I wouldn't run my pointer with others' flushers unless I was sure I could walk in separate directions from my hunting partners. You don't want the flushers messing up your dog as it learns to point. Otherwise it will learn to flush. Then you have a dog that runs big like a pointer and flushes birds 100 or more yards from you. Does that sound like a fun hunting trip? :x 

On a personal note- I run my Lab and WPG together quite often. My Lab is nails, though, and he knows to sit and stay as soon as the other dog makes game. Most people don't have their flushers trained to that degree or with that kind of discipline.


----------



## TAK (Sep 9, 2007)

To me it all depends what you expect out of you pointing dog? If you plan to trial or test any time in the future I would not do it until you have the dog well trained. But if it is just a dog for hunting and your out there to get birds it is not going to be that big of a deal. Guessin the pointing dog is going to run a bit bigger and establish a point sooner and then the Labs come in and flush.

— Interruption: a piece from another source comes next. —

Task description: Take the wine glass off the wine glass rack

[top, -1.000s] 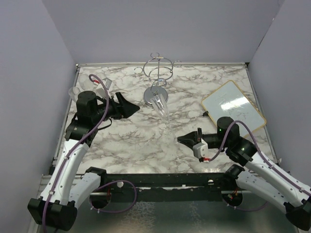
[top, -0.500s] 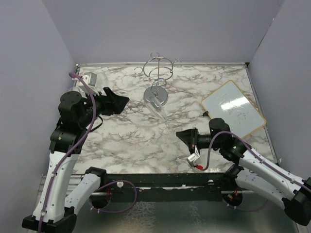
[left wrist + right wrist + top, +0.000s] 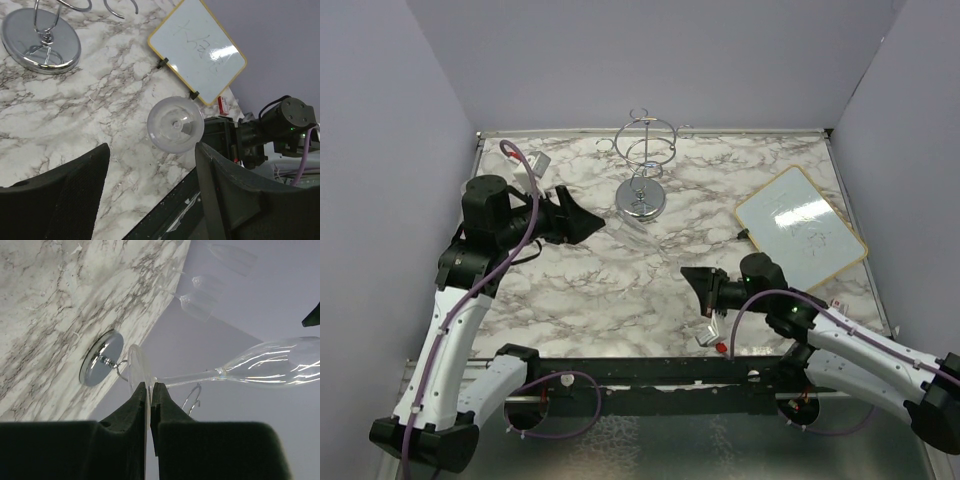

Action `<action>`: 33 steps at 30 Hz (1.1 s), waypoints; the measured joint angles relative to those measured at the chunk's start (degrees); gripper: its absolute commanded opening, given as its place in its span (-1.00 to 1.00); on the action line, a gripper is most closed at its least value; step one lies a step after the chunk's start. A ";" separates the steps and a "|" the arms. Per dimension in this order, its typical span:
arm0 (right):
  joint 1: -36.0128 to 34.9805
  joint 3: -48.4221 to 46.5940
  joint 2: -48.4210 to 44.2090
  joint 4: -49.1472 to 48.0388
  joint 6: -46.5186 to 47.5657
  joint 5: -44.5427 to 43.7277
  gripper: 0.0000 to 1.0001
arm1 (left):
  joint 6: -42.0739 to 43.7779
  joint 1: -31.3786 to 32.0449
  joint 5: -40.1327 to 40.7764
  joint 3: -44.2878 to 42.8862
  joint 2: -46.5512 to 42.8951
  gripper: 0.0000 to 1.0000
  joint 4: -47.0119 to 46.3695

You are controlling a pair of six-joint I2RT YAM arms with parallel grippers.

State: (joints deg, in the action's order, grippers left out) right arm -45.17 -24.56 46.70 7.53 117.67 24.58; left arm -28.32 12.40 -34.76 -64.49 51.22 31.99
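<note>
The wine glass [image 3: 632,234] lies level in the air, off the wine glass rack [image 3: 646,148], which stands at the back with its round chrome base [image 3: 41,41] on the marble. My right gripper [image 3: 150,386] is shut on the glass's foot disc [image 3: 136,371], and the stem [image 3: 192,377] and bowl [image 3: 280,362] stretch away from it. My left gripper [image 3: 150,150] is open. The bowl's mouth [image 3: 175,124] faces it just beyond the fingertips, close to the right finger [image 3: 235,190], with no grip on it.
A yellow-framed whiteboard [image 3: 801,225] lies at the right of the marble table [image 3: 580,290]. Two other clear glasses [image 3: 200,295] show near the table's edge by the wall. Grey walls close in both sides and the back.
The left gripper pulled back, then came forward to the bowl. The right arm turned and sank lower, and the glass swung left, away from the rack's base.
</note>
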 measured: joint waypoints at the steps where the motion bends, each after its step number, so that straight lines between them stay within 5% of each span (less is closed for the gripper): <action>1: -0.37 0.17 0.00 -0.15 0.00 -0.68 -0.97 | 0.04 0.00 -0.74 0.15 -0.15 0.37 0.04; 18: -3.78 0.35 -0.48 -0.83 0.00 -5.60 -0.98 | -0.13 0.00 -8.61 4.76 1.68 0.25 0.11; 26: -5.11 0.35 -2.89 0.44 0.02 -7.39 -0.98 | -0.48 0.00 -8.00 4.02 0.72 0.47 0.33; 33: -5.49 0.37 -3.02 0.55 0.02 -7.39 -0.98 | -0.61 0.00 -6.29 1.92 0.31 0.48 0.33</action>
State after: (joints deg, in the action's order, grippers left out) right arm -50.65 -24.18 43.68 8.08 117.69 17.19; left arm -28.93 12.40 -41.06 -62.57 51.53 32.32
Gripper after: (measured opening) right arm 0.038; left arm 0.738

That is not all bad to hunt that way. 

Many hunters in the South run pointers that locate the birds and then use labs to flush and retrieve the birds shot.

I have ran many of my dogs with flushing dogs and believe it or not some of the labs ended up pointing along side of the pointing dogs!


----------



## uthunter (Oct 29, 2009)

that is good info guys, Thanks for the help. t is nice to have info like this at your fingertips, you guys are full of good information and I really appreciate it.


----------



## TAK (Sep 9, 2007)

And if your friends have Labs are they really that good of friends? :mrgreen:


----------



## uthunter (Oct 29, 2009)

That's a good point TAK...lol


----------



## TEX-O-BOB (Sep 12, 2007)

> I have a pointing dog, but all my friends have labs.

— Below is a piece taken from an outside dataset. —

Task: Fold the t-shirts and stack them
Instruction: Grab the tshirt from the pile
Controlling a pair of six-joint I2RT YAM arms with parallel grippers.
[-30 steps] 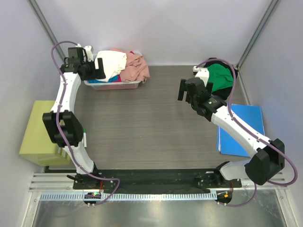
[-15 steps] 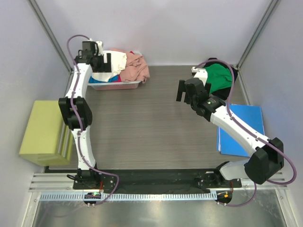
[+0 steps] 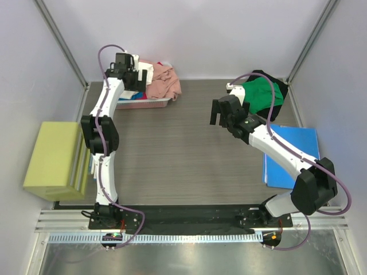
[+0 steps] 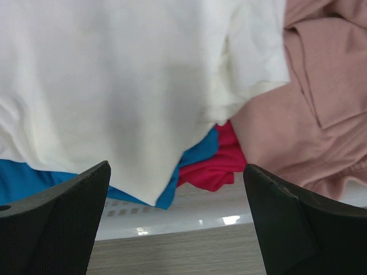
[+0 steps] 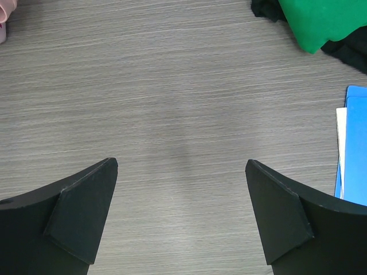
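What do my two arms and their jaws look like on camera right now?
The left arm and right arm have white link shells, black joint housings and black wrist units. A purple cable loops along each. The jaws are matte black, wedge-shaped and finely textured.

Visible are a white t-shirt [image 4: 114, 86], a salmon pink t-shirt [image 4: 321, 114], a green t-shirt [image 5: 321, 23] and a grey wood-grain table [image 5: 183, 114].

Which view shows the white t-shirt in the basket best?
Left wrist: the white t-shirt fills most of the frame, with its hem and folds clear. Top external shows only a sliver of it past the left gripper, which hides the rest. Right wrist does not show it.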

Sounds like you need to find new friends. :wink:


----------



## toomeymd (Sep 21, 2009)

TAK said:


> And if your friends have Labs are they really that good of friends? :mrgreen:


Pot calling the kettle black?


----------



## TAK (Sep 9, 2007)

toomeymd said:


> TAK said:
> 
> 
> > And if your friends have Labs are they really that good of friends? :mrgreen:
> ...


My children have a Lab... not me! They are cute kids and all but really not all that smart! :mrgreen:


----------



## littlebuck (Mar 16, 2008)

Prior to their departure I used to hunt my two labs with two English pointers. The pointers were big runners I kept the labs back close. Whenever a pointer would go on point I would just hit a sit whistle and stop the labs and who ever was going to shoot would move up to the pointers. I never really enjoyed it much, the pointers were bird locating machines and hunting clear out in the next county the only birds that my dogs would find were the ones missed by the pointers which was few and far between. It can be done if the labs will stay close and stop. My brother in law has a half hound half lab that bays when he gets on a bird it also points. What a laugh to see the thing in action.


----------



## Artoxx (Nov 12, 2008)

TAK said:


> My children have a Lab... not me! They are cute kids and all but really not all that smart! :mrgreen:


WOW, not sure what that makes me, I have a GSP and a LAB. Hunt them both together, and while I have not managed to get my GSP on many points since I have had her,  on those occasions when she DOES go on point, my lab stops what he is doing and stares at her, I think he is just curious as to what the heck she is doing, but whatever works, eh?


----------



## GSPonPoint (Sep 24, 2008)

I've been running GSP and Labs together for a number of years with good success. Although I think it's a little unfair to the Lab as far as finding birds goes. He doesn't get the chance to find too many.
Like others have done, my Lab is trained to sit when the pointer is locked up. I don't allow the Lab to flush the bird for fear of creating steadiness issues with the Shorthair. In my mind it's a very good combination. You have a close working dog with a further ranging dog. Not many birds get past us.


----------



## TAK (Sep 9, 2007)

Artoxx said:


> TAK said:
> 
> 
> > My children have a Lab... not me! They are cute kids and all but really not all that smart! :mrgreen:
> ...


That all depends... What dog did you get first? If you had a Lab first and got the GSP then you are headed in the right direction, but the opisite... Your not all that smart!
My hand was forced, I am a pointing dog guy through and through, not one desire to hunt birds that eat off a sewar pond... The lab is working out great. She sleeps in the house and the kids play with her from time to time. That has changed this week. I told them their dog needed more attention... either that or she was down the road!


----------



## TEX-O-BOB (Sep 12, 2007)

> not one desire to hunt birds that eat off a sewar pond...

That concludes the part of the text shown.